USP strengthens supply chain security through standards and insights. To this end, USP brings a unique perspective through data and insights on supply chain vulnerabilities, helping stakeholders better understand where risks exist and how they may evolve. This supports a more proactive approach to managing potential disruptions, rather than reacting once they occur.

We also work to support capacity-building efforts and cross-sector collaboration, including public-private partnerships aimed at strengthening manufacturing capabilities and supply chain robustness, particularly for critical medicines.

At a system level, USP’s role is to help ensure that the pharmaceutical supply chain is not only efficient but also designed to be resilient by being grounded in science, aligned quality systems, and a shared commitment to reliability and patient access.

Looking ahead 3 to 5 years, what will differentiate pharmaceutical manufacturers that turn resilience into a competitive advantage, and what should leaders prioritize today to get there?

Over the next 3 to 5 years, the pharmaceutical manufacturers that stand out will be those that view resilience as a business priority, creating systems and operations that can adapt quickly while consistently delivering safe, quality medicines.

One important step leaders can take today is to build end-to-end visibility and predictive capabilities across their manufacturing and supply networks. The ability to anticipate risks, access and analyze data to drive decision-making, and proactively identify and reduce disruptions before they occur is becoming a key differentiator.

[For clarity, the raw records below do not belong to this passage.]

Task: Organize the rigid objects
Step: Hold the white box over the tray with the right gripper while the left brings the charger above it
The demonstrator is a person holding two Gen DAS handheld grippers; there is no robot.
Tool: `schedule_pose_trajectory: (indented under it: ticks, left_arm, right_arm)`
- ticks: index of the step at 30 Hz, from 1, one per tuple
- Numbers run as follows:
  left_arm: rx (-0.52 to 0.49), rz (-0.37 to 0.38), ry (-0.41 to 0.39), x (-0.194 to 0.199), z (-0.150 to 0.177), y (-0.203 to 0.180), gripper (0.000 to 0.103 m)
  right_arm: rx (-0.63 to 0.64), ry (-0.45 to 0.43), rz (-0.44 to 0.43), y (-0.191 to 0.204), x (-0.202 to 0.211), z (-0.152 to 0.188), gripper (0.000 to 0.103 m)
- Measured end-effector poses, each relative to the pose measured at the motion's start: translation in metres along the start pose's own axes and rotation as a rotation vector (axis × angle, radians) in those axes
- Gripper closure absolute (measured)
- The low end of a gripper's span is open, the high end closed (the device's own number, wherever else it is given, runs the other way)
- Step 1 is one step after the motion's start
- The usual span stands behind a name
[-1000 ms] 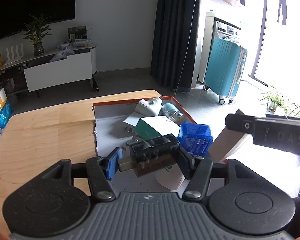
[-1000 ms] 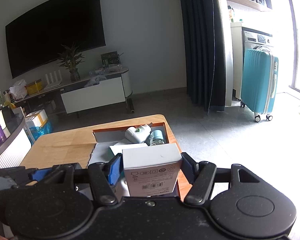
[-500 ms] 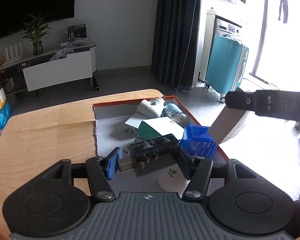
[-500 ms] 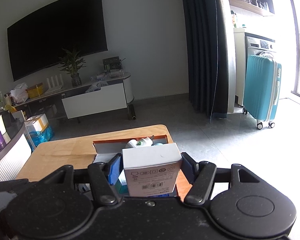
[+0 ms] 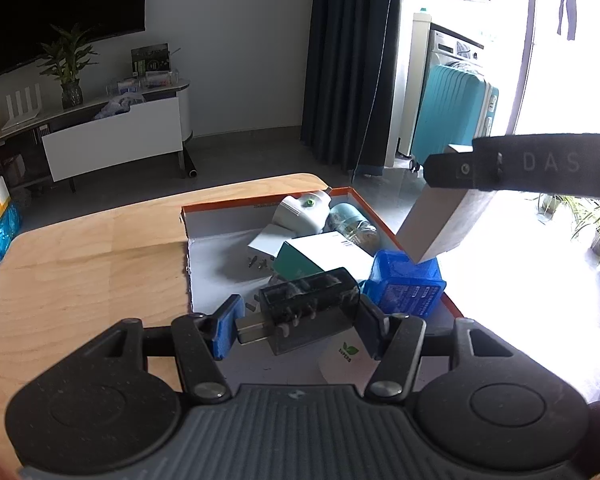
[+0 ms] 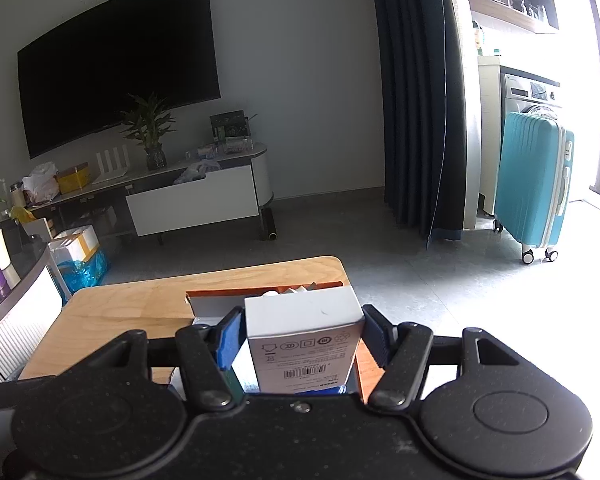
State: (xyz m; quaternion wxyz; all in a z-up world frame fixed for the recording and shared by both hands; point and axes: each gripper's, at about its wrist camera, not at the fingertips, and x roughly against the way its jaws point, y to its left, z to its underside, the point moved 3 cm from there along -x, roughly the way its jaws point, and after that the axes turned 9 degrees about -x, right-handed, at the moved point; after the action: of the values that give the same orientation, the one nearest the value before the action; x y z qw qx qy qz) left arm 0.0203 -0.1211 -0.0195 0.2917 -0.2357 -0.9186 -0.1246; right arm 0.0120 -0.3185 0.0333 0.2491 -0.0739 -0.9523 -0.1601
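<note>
My left gripper [image 5: 296,326] is shut on a dark translucent plug adapter [image 5: 308,310] with metal prongs, held just above the near part of an orange-rimmed box [image 5: 408,250]. In the box lie a blue plastic case [image 5: 406,290], a green-and-white carton [image 5: 324,258], a white device with a green dot [image 5: 300,214], a glass jar [image 5: 352,226] and small screws. My right gripper [image 6: 300,338] is shut on a white carton [image 6: 304,340] with a barcode, held high above the box's right side; the carton also shows in the left wrist view [image 5: 444,220].
The box sits at the right end of a wooden table [image 5: 84,264]. Beyond it are grey floor, a teal suitcase [image 6: 534,184], a dark curtain [image 6: 416,92], a TV [image 6: 116,60] and a low white cabinet [image 6: 196,200].
My right gripper has risen with the white carton, so the box sinks lower in its view. The left gripper with the plug adapter has hardly moved.
</note>
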Motion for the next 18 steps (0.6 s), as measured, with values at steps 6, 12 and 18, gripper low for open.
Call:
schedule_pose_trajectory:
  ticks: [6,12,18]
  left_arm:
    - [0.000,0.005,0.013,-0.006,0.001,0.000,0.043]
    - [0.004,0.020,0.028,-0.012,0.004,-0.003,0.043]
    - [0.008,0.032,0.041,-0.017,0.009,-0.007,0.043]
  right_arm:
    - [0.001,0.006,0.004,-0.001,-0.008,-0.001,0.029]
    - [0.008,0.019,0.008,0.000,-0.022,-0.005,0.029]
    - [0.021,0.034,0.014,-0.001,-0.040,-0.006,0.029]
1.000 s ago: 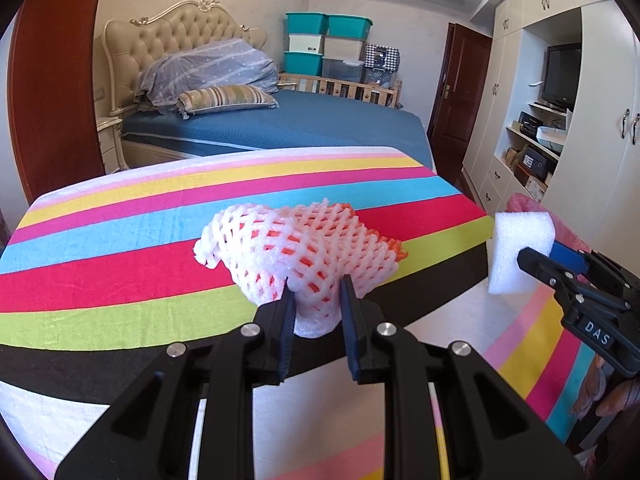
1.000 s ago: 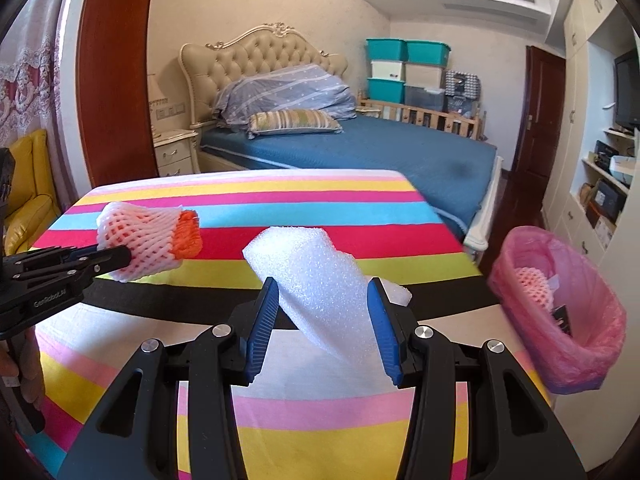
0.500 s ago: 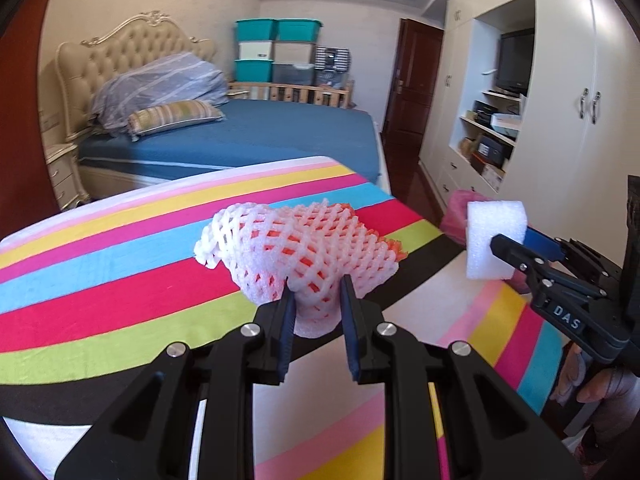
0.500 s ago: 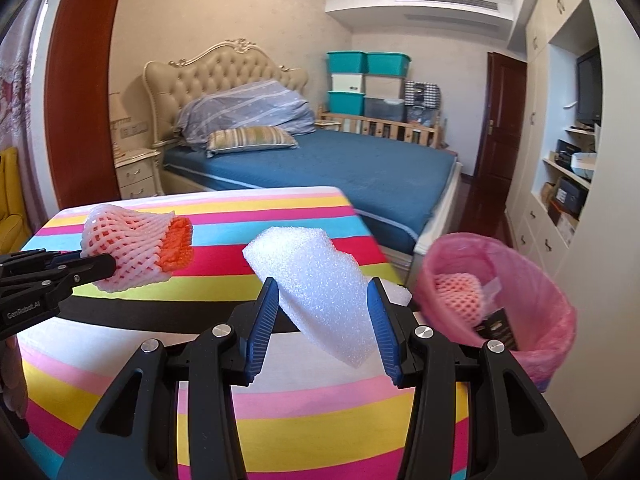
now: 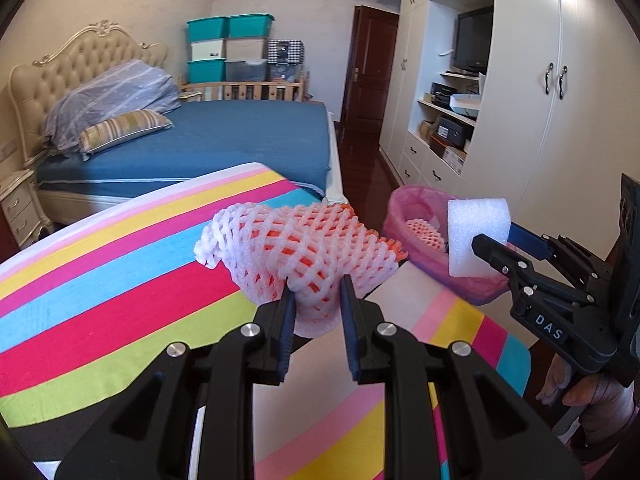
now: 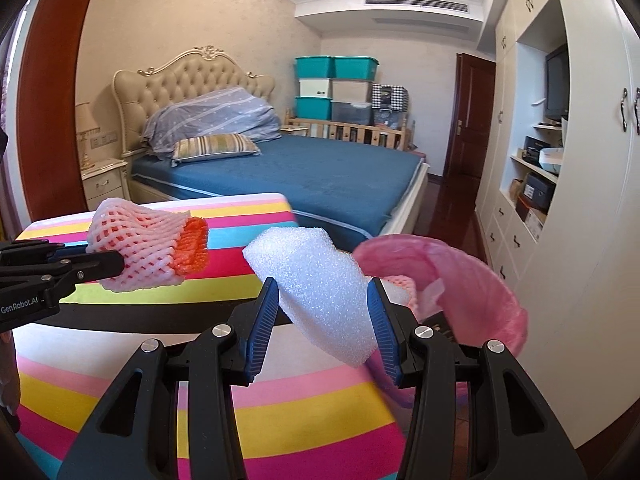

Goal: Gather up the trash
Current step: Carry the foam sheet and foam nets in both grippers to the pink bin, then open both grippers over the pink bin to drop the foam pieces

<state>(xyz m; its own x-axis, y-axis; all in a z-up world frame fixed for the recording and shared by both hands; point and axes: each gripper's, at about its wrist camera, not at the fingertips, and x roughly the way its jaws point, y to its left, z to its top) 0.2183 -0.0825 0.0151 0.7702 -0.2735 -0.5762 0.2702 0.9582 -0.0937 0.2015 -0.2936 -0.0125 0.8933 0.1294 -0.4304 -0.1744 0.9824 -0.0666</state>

Achieving this requires more than new technology. It depends on integrating data across functions, strengthening analytics, and aligning decision-making throughout the organization. Ultimately, resilience becomes a competitive advantage when manufacturers build systems that are visible, predictable, and adaptable.

References

  1. USP Annual Drug Shortages Report finds rising discontinuations, hidden upstream risk. Press release. USP. June 9, 2026. https://www.usp.org/news/usp-2026-annual-drug-shortages-report-rising-discontinuations-supply-chain-risk
  2. USP. 2025 USP Annual Drug Shortages Report. US Pharmacopeia. June 2026.

About the Speaker

Gabriela Grasa Mannino works at the United States Pharmacopeia (USP) as the Senior Director of Advanced Supply Chain Solutions, where she leads strategic initiatives focused on pharmaceutical market intelligence, supply chain resilience, and advanced manufacturing.

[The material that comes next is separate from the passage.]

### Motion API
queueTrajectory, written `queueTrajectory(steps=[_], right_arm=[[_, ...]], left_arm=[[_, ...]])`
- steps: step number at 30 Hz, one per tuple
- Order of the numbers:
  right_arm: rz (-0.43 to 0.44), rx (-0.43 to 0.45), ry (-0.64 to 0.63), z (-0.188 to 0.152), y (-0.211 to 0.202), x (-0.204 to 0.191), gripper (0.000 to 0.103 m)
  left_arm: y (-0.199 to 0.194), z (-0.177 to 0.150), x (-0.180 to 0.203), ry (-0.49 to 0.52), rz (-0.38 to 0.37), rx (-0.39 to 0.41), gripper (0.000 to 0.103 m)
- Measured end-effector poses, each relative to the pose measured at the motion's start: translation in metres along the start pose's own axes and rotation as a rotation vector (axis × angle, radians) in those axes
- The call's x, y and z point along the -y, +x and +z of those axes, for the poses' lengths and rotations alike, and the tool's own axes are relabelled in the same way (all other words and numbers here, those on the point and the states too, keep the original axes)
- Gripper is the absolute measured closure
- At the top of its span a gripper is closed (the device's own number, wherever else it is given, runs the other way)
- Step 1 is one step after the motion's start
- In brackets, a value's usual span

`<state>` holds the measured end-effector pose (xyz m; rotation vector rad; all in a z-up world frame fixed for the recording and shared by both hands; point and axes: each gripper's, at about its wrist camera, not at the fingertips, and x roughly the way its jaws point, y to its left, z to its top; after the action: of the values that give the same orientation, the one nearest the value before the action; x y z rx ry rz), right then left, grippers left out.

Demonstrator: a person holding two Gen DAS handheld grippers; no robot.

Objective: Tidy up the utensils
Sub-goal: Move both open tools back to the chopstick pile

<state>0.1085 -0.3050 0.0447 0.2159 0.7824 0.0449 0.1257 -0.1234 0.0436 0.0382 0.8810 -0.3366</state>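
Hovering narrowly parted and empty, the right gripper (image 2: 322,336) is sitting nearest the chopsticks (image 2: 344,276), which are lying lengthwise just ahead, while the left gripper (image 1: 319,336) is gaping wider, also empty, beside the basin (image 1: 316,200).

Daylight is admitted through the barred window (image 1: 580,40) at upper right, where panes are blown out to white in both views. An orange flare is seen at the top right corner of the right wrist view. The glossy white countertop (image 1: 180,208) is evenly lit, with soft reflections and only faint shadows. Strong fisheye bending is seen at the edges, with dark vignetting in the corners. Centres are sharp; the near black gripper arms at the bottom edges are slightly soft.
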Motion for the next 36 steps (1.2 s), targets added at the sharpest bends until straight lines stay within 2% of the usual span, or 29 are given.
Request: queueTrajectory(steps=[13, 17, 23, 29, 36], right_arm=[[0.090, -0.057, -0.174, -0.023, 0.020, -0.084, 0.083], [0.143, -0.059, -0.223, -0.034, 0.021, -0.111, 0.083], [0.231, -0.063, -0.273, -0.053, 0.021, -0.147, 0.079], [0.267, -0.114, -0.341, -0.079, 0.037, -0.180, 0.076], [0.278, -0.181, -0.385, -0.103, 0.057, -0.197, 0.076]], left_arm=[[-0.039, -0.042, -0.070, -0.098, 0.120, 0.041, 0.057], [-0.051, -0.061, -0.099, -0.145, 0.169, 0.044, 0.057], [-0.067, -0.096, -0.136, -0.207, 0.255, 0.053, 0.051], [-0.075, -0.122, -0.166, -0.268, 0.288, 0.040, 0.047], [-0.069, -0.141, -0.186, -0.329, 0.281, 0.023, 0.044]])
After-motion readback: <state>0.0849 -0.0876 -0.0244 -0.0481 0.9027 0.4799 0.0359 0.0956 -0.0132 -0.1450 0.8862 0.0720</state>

Her work sits at the intersection of science, business, and policy. At its core, it’s about advancing medical supply security while enabling scalable, sustainable manufacturing, particularly to support domestic production. In practice, that means working closely with industry, academia, government, and other stakeholders to strengthen supply chain resilience, whether through standards, insights into vulnerabilities, or collaborative programs that help build more robust manufacturing ecosystems.